* _Problem_
You are asked to reproduce the listing exactly and to omit its pictures.

[Start of section]

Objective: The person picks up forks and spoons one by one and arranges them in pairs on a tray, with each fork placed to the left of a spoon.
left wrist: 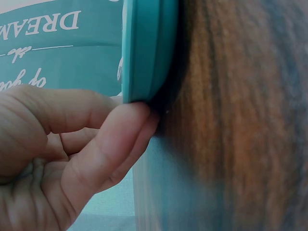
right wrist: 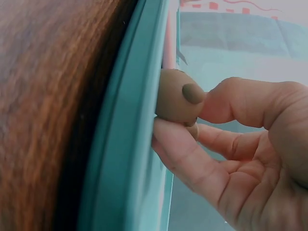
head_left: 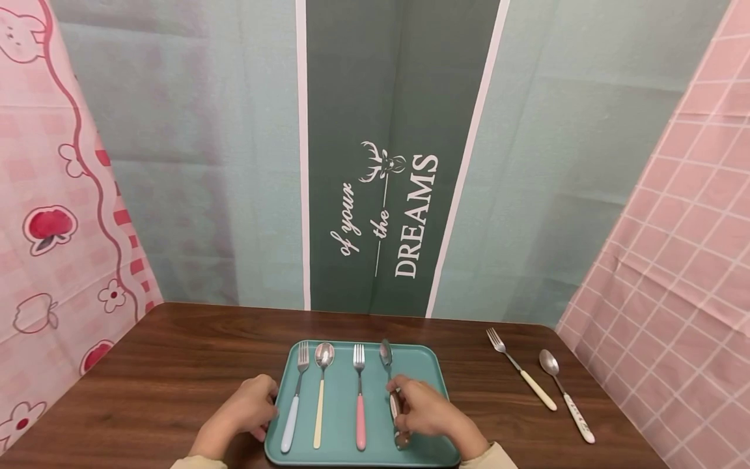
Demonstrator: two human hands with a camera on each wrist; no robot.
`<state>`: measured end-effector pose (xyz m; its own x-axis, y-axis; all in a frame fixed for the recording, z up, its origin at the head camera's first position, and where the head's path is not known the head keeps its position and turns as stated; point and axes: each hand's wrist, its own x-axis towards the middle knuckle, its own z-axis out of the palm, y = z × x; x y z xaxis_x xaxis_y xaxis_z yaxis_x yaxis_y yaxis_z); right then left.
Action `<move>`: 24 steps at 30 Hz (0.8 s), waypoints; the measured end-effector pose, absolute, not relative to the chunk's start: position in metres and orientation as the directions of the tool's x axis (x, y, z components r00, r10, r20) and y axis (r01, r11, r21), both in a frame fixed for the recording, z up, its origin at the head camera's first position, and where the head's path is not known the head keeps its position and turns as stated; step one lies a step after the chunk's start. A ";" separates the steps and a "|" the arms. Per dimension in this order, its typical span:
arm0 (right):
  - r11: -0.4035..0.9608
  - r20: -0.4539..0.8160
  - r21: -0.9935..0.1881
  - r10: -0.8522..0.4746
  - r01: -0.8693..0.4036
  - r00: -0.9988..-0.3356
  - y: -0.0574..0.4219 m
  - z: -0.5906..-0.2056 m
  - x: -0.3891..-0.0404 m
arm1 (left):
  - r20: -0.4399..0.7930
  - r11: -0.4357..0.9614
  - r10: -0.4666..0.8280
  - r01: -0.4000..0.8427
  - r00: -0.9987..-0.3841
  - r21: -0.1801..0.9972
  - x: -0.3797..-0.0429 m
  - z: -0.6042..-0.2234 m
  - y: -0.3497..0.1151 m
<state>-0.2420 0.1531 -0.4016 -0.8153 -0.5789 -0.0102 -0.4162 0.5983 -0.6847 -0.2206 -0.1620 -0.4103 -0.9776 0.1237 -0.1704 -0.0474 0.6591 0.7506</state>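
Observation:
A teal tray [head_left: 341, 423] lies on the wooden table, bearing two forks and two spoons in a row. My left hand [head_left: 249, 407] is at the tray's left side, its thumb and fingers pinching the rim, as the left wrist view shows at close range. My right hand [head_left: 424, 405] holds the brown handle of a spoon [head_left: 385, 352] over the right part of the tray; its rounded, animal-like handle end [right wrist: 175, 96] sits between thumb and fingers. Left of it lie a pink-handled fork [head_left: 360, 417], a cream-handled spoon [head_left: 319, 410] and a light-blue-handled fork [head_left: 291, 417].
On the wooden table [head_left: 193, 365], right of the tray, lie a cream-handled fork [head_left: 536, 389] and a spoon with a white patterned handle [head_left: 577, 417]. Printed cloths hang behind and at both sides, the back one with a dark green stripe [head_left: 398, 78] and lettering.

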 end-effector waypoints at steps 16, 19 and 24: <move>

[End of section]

* _Result of this task_
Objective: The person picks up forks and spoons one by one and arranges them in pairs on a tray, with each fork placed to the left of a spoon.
left wrist: 
right wrist: 
head_left: 
Demonstrator: two human hands with a camera on each wrist; no robot.
`<state>`: measured end-effector pose (xyz m; its own x-axis, y-axis; all in a frame fixed for the recording, z up, its origin at the head camera's first position, and where the head's path is not known the head keeps its position and turns as stated; point and axes: each hand's wrist, its own x-axis towards the middle knuckle, its own z-axis out of the palm, y = z × x; x y z xaxis_x xaxis_y xaxis_z yaxis_x yaxis_y yaxis_z); right then left.
Action `<move>`: 24 steps at 30 Hz (0.8 s), waypoints; the measured end-effector pose, absolute, not relative to the chunk's start: position in metres and orientation as the directions of the tool's x axis (x, y, z components r00, r10, r20) and y axis (r01, r11, r21), both in a frame fixed for the recording, z up, its origin at the head camera's first position, and where the head's path is not known the head keeps its position and turns as stated; step one lies a step after the chunk's start. A ";" separates the steps and a "|" the arms. Per dimension in this order, its typical span:
arm0 (right):
  - r11: -0.4035..0.9608
  - r20: -0.4539..0.8160
  - r21: -0.9935..0.1881
  - r10: -0.8522..0.4746
  - r01: -0.8693..0.4036
  - r00: -0.9988..-0.3356
  - y: -0.0574..0.4219 m
  - z: -0.5906..-0.2056 m
  - x: -0.3891..-0.0404 m
arm1 (left):
  - r20: -0.4399..0.7930
  - r11: -0.4357..0.9614
  - r10: -0.4666..0.8280
  - r01: -0.4000..0.8427
  - r00: -0.9987..-0.3841
  - r21: -0.1801..0.9972
  - x: -0.3797..-0.0429 m
  - z: -0.6042..-0.2234 m
  - y: -0.3497..0.1151 m
<state>-0.2420 0.1531 -0.4016 -0.8153 -0.5789 -0.0102 -0.4162 0.5983 -0.6847 -0.2206 -0.1620 -0.4103 -0.9776 0.1237 -0.1704 -0.0474 0.6591 0.7506</state>
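Observation:
A teal tray [head_left: 341, 423] lies on the wooden table, bearing two forks and two spoons in a row. My left hand [head_left: 249, 407] is at the tray's left side, its thumb and fingers pinching the rim, as the left wrist view shows at close range. My right hand [head_left: 424, 405] holds the brown handle of a spoon [head_left: 385, 352] over the right part of the tray; its rounded, animal-like handle end [right wrist: 175, 96] sits between thumb and fingers. Left of it lie a pink-handled fork [head_left: 360, 417], a cream-handled spoon [head_left: 319, 410] and a light-blue-handled fork [head_left: 291, 417].
On the wooden table [head_left: 193, 365], right of the tray, lie a cream-handled fork [head_left: 536, 389] and a spoon with a white patterned handle [head_left: 577, 417]. Printed cloths hang behind and at both sides, the back one with a dark green stripe [head_left: 398, 78] and lettering.
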
 end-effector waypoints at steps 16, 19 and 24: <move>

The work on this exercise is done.